The following weekend I am back on call, excited to see that I inherited a patient attempting to deliver twins vaginally with one of the greatest obstetricians I have had the pleasure of knowing. All of the residents and nurses could barely contain their excitement, even after years of working on the labor and delivery unit. When the time comes to push, everyone takes their places. Being the “chief” on call, I plant myself right next to the attending, ready to assist in every step of the action. The first twin is delivered smoothly to cheers all around the room. The second twin has to be delivered quickly after, before the cervix begins clamping down. Although always composed, I notice my attending begins to struggle. Minutes pass by. I count 10 people in the operating room, holding their breaths with all of their eyes on him. Finally, the baby is delivered, but there are no sighs of relief. The baby is not doing well. Instead, murmurs and mumblings fill the four floors of our building. I try desperately to fight the waves of gossip and to steer the ship back onto course, business as usual, but I myself am shaken.

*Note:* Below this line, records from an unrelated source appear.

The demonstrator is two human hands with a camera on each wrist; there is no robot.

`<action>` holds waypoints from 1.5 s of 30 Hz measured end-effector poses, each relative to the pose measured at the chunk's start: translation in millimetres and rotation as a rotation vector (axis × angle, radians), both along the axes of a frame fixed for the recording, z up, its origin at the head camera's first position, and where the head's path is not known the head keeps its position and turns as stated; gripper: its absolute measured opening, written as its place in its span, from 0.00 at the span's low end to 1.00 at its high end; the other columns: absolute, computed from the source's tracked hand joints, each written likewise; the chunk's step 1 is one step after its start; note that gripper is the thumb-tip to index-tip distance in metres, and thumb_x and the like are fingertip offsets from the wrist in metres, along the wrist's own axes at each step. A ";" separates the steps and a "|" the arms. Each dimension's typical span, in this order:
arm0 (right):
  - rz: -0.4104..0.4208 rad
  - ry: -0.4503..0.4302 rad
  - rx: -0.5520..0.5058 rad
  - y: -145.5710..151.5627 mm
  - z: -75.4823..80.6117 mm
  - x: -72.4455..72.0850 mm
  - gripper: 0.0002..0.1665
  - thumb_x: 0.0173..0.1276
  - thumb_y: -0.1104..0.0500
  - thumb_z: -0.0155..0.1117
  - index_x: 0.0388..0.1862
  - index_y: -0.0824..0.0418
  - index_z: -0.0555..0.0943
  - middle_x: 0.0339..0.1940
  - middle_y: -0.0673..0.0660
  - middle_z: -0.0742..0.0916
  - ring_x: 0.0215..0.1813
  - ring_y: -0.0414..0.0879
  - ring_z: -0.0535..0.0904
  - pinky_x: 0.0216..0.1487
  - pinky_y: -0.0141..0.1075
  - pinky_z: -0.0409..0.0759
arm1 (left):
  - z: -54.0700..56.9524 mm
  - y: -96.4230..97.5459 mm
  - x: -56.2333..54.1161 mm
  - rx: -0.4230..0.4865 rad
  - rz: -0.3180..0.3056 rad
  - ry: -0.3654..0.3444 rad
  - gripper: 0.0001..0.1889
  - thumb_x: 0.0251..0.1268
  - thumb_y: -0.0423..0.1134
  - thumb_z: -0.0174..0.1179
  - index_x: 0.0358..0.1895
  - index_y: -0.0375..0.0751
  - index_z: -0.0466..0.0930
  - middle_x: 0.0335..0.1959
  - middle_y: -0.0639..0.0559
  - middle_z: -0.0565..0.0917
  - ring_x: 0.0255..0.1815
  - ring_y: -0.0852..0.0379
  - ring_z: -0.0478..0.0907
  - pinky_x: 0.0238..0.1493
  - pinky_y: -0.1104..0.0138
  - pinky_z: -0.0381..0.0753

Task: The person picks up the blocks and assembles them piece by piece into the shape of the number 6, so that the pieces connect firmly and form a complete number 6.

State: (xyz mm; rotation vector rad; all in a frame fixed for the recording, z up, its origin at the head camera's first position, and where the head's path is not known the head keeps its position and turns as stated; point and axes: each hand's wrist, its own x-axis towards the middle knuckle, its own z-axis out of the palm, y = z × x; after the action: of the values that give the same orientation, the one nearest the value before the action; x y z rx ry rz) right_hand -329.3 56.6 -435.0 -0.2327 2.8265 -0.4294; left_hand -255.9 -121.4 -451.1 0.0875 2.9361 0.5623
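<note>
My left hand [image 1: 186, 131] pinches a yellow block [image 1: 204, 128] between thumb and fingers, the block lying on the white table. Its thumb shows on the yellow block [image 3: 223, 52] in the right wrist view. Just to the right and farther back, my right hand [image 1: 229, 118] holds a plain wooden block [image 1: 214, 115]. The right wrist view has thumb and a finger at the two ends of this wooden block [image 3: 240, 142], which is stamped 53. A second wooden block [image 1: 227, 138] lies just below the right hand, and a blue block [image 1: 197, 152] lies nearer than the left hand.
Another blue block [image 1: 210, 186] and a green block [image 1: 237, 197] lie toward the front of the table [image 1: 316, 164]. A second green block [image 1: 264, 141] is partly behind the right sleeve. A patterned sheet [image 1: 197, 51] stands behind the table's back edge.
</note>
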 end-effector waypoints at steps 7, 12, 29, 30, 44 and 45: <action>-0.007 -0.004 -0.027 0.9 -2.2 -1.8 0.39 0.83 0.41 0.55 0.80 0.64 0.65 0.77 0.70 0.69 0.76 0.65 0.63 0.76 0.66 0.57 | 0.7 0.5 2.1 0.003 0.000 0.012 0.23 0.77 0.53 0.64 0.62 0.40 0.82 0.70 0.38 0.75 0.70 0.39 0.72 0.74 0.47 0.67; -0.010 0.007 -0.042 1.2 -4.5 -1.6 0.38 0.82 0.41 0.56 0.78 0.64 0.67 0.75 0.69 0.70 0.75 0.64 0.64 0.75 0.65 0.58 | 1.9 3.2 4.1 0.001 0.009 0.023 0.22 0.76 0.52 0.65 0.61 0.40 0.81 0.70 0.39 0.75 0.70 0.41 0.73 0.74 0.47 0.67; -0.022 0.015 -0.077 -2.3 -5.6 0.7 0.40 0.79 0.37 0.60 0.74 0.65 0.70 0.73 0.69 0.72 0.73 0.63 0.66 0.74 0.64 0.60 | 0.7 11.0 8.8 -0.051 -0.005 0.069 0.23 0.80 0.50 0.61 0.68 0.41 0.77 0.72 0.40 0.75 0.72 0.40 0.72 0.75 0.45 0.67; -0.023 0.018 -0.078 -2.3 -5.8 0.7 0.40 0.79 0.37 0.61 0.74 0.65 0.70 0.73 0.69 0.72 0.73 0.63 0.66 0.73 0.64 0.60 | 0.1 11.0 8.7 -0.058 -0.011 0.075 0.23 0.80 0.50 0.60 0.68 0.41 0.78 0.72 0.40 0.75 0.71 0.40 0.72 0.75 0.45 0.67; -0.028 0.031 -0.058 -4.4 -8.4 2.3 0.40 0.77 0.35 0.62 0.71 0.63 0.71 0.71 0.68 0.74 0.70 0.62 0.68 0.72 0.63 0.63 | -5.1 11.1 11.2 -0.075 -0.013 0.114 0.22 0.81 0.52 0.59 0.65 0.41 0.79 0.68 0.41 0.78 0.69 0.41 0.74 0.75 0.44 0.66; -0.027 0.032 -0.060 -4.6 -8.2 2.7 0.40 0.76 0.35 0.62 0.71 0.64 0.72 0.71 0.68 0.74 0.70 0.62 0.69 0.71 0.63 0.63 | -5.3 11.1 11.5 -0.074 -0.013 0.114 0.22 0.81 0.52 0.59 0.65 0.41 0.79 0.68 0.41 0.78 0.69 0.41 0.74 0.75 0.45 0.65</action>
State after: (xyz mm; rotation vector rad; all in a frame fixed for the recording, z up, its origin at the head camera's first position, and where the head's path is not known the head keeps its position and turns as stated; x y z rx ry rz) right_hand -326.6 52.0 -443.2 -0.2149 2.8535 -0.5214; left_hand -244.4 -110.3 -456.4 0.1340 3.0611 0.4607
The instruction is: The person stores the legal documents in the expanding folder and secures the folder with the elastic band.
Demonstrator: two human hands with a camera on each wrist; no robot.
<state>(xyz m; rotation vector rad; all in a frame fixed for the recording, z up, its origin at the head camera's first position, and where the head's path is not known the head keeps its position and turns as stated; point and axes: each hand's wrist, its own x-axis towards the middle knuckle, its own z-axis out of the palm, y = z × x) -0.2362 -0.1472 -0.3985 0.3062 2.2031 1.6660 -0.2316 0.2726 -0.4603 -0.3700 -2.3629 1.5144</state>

The following morning, the attending takes me aside, places a heavy hand on my shoulder, and tells me the second twin had to be transferred to another hospital for more intensive care. When he visited the mother, the father asked whether this would have happened if they had opted for an elective caesarean section, the question everyone wondered that night. My attending responded, “When you have planned and looked forward to a grand vacation, and a tragedy happens on the vacation, would you say you should not have gone on the trip at all?” He then shares with me an instance in his residency training when he experienced a string of the same complications and felt that he could no longer perform that procedure. His program director at the time then shared that advice with him.

Being a chief, a doctor, a leader is certainly not easy. No one said it would be. Yet, it is my calling. Merely 2 years ago, I remember being awestruck at the depth of knowledge and breadth of surgical skills of my chiefs, and now I am chief to the medical student delivering his or her first baby and to the residents and nurses who look to me to make split-second and often life-changing decisions. Even the simplest-appearing inquiries—whether a patient can eat or have more pain medication—can have significant implications, all of which I am ultimately responsible for defending. I have learned to lean on the gifts bestowed upon me: the swiftness of my mind, the dexterity of my hands, and the influence of my voice. Amidst the chaos and confusion, I have learned to be calm and confident, and I have learned that with difficult decisions come great rewards.